Jon Bonné: Stay. (But sure hope you like cleaning tap lines, smart guy.)
Aaron Goldfarb: Stay. But no need to fetishize … or charge $15.
Ezra Star: I think this is really only good if you want to create a space that’s high volume and low training. I think at the moment it is a little overused. There is an art to what we do—draft cocktails are a great tool to bring more people into our world, but let’s not overuse it.
Christine Wiseman: If it puts a cocktail in my hand in under a minute, I’m in.
Megan Krigbaum: Go. In the context of some big music festival—or even a baseball game—where the stakes are low, sure, I’d drink a Mojito that some guy pumped out of a keg. But we’ve come so far with cocktails, I just don’t see why we should have to settle for some kegged crap in a nice bar. I mean, how long does it really take to make a Negroni? That’s one of those three-ingredient drinks, right, Robert Simonson?
Chloe Frechette: It’s a divisive practice, but I side with Toby Cecchini: “Draft cocktails are shite.”
Jon Bonné: Reports of shiso’s demise are premature. Stay.
Amanda Smeltz: I wish we didn’t all have to go through a thing every three to five years where we “discover” a Japanese ingredient or plant or product and then every chef and bartender puts it in their concoctions until the next new Japanese thing comes around. I don’t want popcorn with togarashi and I don’t care about a perilla leaf in my cocktails.
Ezra Star: I love shiso. It’s such a unique flavor and I want to see more of it being used.
Chloe Frechette: As far as flavors of the moment go, I have no qualms with shiso.
Aaron Goldfarb: Stay.

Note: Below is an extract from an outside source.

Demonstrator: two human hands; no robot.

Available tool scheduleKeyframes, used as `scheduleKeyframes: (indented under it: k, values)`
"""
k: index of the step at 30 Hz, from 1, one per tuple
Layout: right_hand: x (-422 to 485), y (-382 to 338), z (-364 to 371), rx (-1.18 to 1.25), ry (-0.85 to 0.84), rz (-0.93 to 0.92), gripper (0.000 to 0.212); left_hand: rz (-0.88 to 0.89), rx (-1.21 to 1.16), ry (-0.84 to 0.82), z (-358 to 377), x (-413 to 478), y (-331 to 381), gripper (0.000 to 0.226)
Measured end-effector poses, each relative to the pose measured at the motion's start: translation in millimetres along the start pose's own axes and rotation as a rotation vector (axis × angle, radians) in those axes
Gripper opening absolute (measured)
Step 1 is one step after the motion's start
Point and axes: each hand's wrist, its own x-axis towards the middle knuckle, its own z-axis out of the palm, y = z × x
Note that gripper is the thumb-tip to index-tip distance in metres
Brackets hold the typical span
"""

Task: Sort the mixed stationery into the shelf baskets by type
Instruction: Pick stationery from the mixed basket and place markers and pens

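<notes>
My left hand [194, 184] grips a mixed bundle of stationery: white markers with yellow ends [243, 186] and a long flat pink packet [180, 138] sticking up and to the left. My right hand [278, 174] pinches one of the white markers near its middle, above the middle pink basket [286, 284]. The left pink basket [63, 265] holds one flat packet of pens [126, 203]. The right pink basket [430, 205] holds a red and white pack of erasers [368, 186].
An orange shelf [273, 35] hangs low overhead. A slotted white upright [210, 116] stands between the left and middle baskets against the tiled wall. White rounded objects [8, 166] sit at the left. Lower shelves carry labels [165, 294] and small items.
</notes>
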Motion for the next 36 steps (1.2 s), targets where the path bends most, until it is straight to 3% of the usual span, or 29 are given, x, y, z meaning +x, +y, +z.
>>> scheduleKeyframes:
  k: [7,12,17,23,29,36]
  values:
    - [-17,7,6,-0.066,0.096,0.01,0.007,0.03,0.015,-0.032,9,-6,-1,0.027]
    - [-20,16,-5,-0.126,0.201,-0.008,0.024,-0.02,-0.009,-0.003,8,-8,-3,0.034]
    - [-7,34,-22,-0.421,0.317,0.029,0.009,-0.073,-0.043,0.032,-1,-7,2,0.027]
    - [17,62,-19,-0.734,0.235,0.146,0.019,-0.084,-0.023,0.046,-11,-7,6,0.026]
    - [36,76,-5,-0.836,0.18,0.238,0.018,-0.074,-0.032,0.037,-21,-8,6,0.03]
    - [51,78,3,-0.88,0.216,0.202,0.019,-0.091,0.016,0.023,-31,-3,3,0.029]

While they sound pretentious, the brewers of them, like Scratch or Fonta Flora, are often thoughtful and quite good.
Amanda Smeltz: Yes. Brew smaller, brew with more interesting local produce. Stop throwing frozen pizzas in your mash. Postmodernism is boring.
Ezra Star: Cool. Yes. No comment.
Christine Wiseman: Leave it for garnishes and chefs. Go.
Megan Krigbaum: I’ve not had a ton of these, but I like the spirit behind them. (And I LOVE foraged ciders.) May they all not taste like gruit.
Jon Bonné: Nature provides. Stay.
Talia Baiocchi: One of the best new trends in beer. Stay.
Aaron Goldfarb: Stay. They are one of the few things elevating beer during these very boring, immature times of orange juice IPA and pastry stouts.
Ezra Star: Sure. Let’s make more flavors from fermentation. Beer nerds are great.
Christine Wiseman: Are you a wine or a beer? Pick a side, but also stay.
Amanda Smeltz: I have a sneaking suspicion this is where/how all the craft-brew bros realize wine is super interesting, but they have to do mixed fermentations to arrive at those insights. All us WOMEN have just been over here enjoying the aromas of WINE this whole time. Anyway, they can stay ’cause I’ve had some very tasty examples.
Talia Baiocchi: I love it as the beer world’s turn away from adjuncts and tricks to something more about purity and craft. Stay.